**WHAT THE TASK REQUIRES:**
Somewhere below are a line with "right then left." and a later line with "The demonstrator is". Output exactly those lines and all lines between them.

**Stored records:**
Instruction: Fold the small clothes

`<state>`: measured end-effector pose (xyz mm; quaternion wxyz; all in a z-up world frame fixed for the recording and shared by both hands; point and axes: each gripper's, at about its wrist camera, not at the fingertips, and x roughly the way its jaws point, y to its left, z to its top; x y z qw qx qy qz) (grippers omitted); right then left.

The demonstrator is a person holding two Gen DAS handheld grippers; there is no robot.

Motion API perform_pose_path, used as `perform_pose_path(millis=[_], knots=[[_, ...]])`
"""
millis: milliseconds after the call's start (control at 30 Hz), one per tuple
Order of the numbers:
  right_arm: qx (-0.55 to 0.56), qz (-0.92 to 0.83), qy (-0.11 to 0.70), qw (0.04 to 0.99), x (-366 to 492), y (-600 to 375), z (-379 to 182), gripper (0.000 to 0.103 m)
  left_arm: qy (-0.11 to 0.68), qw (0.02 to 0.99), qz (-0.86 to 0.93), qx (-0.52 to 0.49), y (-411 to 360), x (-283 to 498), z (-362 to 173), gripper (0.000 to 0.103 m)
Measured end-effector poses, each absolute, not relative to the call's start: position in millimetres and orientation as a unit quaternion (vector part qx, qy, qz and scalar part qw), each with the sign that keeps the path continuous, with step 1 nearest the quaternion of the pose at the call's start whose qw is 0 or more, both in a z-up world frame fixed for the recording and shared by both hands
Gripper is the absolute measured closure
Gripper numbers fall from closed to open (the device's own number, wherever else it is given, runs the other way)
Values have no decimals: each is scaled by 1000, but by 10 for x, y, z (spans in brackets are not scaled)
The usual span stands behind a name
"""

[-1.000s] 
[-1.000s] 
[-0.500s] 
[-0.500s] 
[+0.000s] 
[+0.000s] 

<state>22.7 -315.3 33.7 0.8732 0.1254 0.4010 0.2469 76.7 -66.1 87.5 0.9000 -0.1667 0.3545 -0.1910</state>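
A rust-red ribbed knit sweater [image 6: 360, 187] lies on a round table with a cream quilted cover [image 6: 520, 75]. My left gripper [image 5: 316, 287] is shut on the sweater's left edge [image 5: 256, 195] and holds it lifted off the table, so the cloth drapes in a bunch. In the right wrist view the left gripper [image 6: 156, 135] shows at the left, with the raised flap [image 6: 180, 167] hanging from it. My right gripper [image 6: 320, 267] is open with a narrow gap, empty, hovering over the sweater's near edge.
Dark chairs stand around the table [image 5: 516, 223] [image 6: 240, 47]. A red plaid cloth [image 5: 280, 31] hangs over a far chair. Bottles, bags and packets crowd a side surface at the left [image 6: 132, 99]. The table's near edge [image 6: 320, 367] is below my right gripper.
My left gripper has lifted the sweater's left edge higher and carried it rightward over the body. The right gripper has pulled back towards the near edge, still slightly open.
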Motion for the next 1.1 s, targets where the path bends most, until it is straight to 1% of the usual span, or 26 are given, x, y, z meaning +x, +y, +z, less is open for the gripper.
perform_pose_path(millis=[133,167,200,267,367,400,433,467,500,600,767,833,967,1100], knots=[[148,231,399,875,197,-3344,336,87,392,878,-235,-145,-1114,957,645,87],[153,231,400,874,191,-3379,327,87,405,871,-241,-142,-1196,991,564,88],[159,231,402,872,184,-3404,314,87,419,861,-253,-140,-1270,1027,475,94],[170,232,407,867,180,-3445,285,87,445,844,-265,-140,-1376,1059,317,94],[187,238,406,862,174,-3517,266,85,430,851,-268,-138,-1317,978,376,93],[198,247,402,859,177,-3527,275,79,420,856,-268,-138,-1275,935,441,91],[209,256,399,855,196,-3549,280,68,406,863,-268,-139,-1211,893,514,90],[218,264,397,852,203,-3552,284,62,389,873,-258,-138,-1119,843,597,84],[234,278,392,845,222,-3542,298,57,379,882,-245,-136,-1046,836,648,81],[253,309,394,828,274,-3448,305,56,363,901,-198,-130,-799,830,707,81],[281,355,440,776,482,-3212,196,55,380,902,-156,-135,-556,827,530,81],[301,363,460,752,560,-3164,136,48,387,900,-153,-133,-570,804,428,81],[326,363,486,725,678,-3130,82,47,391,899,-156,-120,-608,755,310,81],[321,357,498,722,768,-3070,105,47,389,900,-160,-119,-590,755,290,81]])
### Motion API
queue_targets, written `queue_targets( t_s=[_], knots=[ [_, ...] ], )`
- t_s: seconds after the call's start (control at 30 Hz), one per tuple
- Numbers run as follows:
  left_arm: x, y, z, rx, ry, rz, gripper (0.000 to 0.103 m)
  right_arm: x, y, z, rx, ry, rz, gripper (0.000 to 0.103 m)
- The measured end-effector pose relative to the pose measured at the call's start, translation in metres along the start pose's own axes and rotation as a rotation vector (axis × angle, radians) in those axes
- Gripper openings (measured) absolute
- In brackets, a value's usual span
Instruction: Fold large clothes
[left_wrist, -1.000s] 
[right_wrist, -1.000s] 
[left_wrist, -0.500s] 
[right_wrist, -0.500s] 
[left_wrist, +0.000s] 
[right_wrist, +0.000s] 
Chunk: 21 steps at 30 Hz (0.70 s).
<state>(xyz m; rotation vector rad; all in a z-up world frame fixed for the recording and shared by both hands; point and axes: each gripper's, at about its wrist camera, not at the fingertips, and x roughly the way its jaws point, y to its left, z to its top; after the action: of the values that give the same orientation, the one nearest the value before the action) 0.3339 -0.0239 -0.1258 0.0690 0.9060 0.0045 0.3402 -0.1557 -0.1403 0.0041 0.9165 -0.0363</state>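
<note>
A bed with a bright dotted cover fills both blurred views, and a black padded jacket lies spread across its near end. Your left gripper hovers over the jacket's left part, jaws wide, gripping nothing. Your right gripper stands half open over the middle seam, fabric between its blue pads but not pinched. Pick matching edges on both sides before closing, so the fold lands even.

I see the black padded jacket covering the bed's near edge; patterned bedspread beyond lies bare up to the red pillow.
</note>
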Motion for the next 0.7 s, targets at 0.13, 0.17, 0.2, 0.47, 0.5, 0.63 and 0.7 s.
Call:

**RESULT FOR THIS EXERCISE:**
`<state>`: measured end-effector pose (xyz mm; quaternion wxyz; all in a z-up world frame fixed for the recording and shared by both hands; point and axes: each gripper's, at about its wrist camera, not at the fingertips, and x roughly the way its jaws point, y to its left, z to its top; x y z qw qx qy qz) (grippers omitted); right then left.

The demonstrator is a person holding two Gen DAS handheld grippers; there is no robot.

Nothing else remains to be done for this exercise.